Denise Juneau, former Montana congressional candidate and an applicant for the University of Montana’s presidency last year, is one of three finalists for superintendent of schools in Seattle.

Juneau will participate in a final round of interviews with Seattle Public Schools board members and staff this week, and will appear at a public forum on Thursday evening.

She served two terms as Montana’s superintendent of public instruction, during which she led the statewide initiative Graduation Matters Montana, an effort that made a significant difference in graduation rates statewide.

Juneau was the first Native American woman to hold statewide elected office in Montana. She is an enrolled member of the Mandan Hidatsa Tribes and a descendant of the Blackfeet Tribe.

She has a master’s degree in education from the Harvard Graduate School of Education and a juris doctorate from the University of Montana’s Blewett School of Law.

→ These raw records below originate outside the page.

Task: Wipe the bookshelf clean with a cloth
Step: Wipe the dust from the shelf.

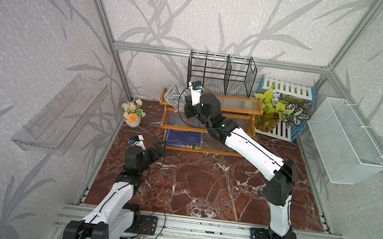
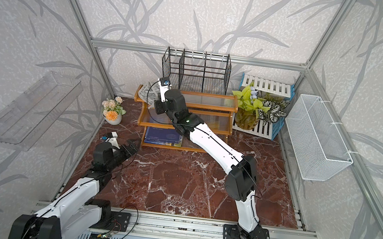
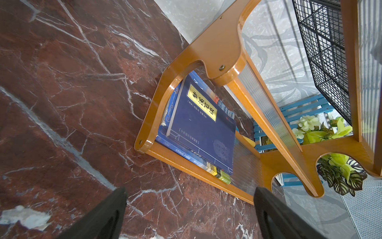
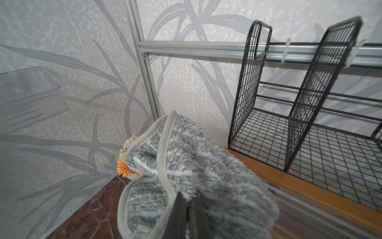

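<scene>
The right claw (image 4: 186, 200) is pinching the grey cloth (image 4: 206, 171) shut at the left end of the bookshelf (image 1: 248, 111), on its top tier, with a black wire rack (image 1: 220, 79) standing just behind. The left claw (image 3: 190, 191) is hanging wide open near the books (image 3: 202, 128) on the bottom tier.

Readable print: book titles on the lowest tier of the bookshelf (image 3: 219, 49)

In the left wrist view, a blue spine (image 3: 183, 154) low in the stack of books reads "ANIMAL FARM" in white capitals, followed by smaller characters too fine to read. The dark blue book (image 3: 206, 134) lying on top carries a yellow label (image 3: 202, 106) with four large black Chinese characters, too soft to name with certainty. Smaller bracketed lines of Chinese beside the label and further along the cover cannot be read. In both top views the print on these covers is too small to read.
</scene>
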Controlling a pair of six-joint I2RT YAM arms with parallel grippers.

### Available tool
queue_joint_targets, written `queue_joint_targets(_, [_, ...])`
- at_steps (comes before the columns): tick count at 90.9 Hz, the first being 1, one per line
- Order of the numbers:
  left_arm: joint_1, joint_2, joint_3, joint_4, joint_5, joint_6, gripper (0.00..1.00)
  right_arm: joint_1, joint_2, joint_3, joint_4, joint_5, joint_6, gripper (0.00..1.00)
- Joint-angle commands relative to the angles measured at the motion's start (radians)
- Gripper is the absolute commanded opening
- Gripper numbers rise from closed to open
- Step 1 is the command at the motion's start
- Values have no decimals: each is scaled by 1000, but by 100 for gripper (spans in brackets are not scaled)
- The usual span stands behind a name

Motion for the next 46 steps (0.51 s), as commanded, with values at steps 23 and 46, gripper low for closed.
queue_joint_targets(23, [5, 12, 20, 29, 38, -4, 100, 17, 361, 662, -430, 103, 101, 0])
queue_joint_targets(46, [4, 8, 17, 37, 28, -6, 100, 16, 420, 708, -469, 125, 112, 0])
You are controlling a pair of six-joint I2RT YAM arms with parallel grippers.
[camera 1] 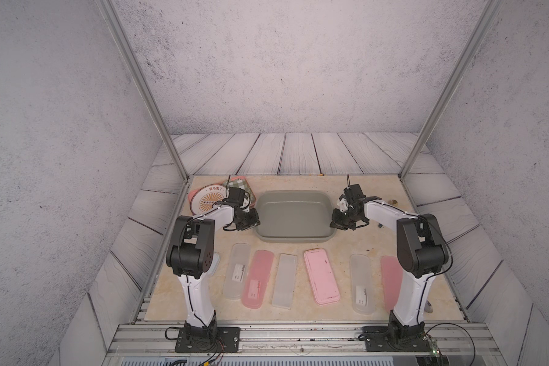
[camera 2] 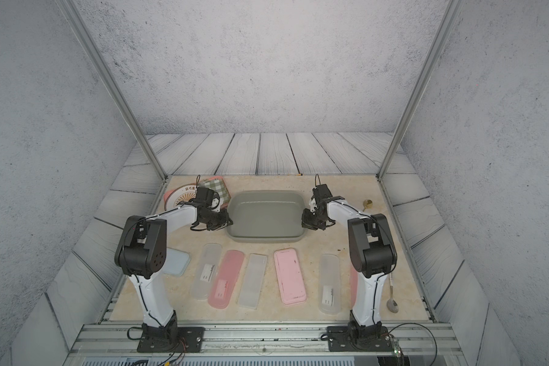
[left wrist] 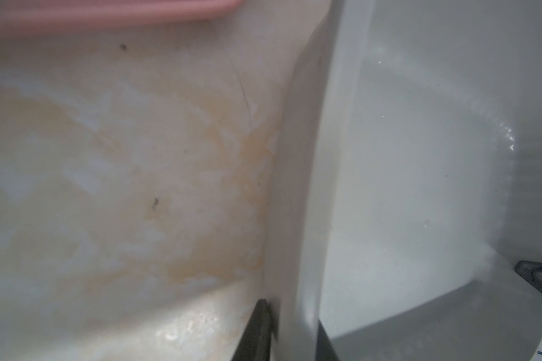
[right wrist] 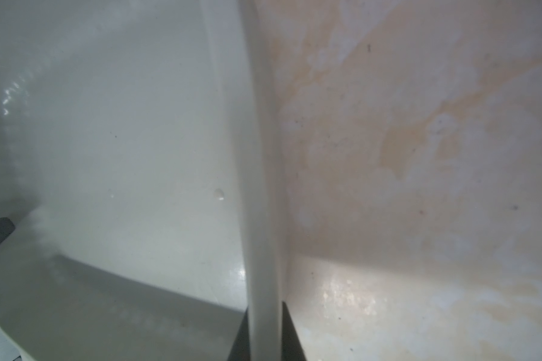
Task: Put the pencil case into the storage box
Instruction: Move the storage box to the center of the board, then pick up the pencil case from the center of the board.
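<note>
The cases (camera 1: 285,280) lie in a row on the table (camera 1: 298,183) at 6 o'clock from the box (camera 1: 290,215), well apart from it. The box itself is empty in both top views. The left gripper (camera 1: 251,223) holds the box at 9 o'clock and the right gripper (camera 1: 336,223) at 3 o'clock. In each wrist view two dark fingers (left wrist: 254,331) (right wrist: 290,331) press the rim (right wrist: 260,187) from inside and outside, so both are pinched shut on it. This looks like placing the box rather than picking a case. Done well, both sides would let go together and rise straight off the flared rim, so the box does not tip or slide toward the cases. The pink case (camera 1: 321,277), lying clear, seems the easiest first pick. Both wrist views are blurred and cut the fingers off at the picture edge. The arms cover part of the end cases, and the left wrist hides part of the tray (camera 1: 190,198) at 10 o'clock.
</note>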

Seattle Public Schools is a district of 53,000 students. The contract of the current superintendent, Larry Nyland, ends this June and has not been renewed.

In a letter to the district’s parents, students and teachers, board president Leslie Harris emphasized the importance of community feedback – as Seattle schools have not hired a superintendent since 2012.

“The next superintendent will need to build on our success and address the opportunities and challenges of our rapidly growing city and district,” Harris wrote. “We will need to continue to address both capacity and funding crises that require coordinated, cross-sector actions aimed at raising the bar for all of our students.”

At Thursday night’s forum, each of the finalists will make a presentation and answer questions. The presentations will occur sequentially; candidates will not be presenting or answering questions together.

The school board intends to select one finalist with which to negotiate a contract at its April 4 meeting. A final vote is expected on April 25.

In November 2016, Juneau lost her race as the Democratic Party nominee for Montana’s sole seat in the U.S. House to then-incumbent Rep. Ryan Zinke.

The race coincided with the end of Juneau’s tenure (because of the state’s term limits) as superintendent of public instruction.

Following the election, Juneau moved to Missoula and told the Missoula Current that she was intent on exploring new possibilities for the next chapter of her life. Those options included her application to serve as UM's president. However, she was not named a finalist for that job.

“Every time a door of opportunity opens, you have to make a choice whether to walk through that door,” Juneau told Missoula Current. “I’ve been able to do a lot of things and walk through those doors of opportunity, and it has led to things I would never have imagined.”

During her tenure as Montana’s superintendent of public instruction, Juneau managed an agency that claimed a $1 billion budget with 180 employees. She worked with every school across the state, including 140,000 students and 12,000 teachers.

She was most proud, Juneau said, of her work as superintendent to establish Graduation Matters Montana in 58 communities – and not only boosted graduation rates, but raised the standards as well.

“It really was about building a longer table and making sure everyone had a role to play in all the big initiatives we had,” Juneau said. “That’s really what built the sustainability of those projects. We were really able to keep public education public.”

The other two finalists for the Seattle superintendent’s job are:

  • Andre D. Spencer, the superintendent of Harrison School District Two in Colorado Springs, Colo., for five years. Prior to his arrival in Harrison, Spencer served four years in the United States Army and worked in the Baltimore City Public School System for 13 years as a science teacher, assistant principal, principal, and network team lead (area support superintendent).
  • Jeanice Kerr Swift, a lifetime educator, who has served as classroom teacher, teacher coach, principal and school district administrator. She has been the superintendent of schools for Ann Arbor Public Schools since August 2013.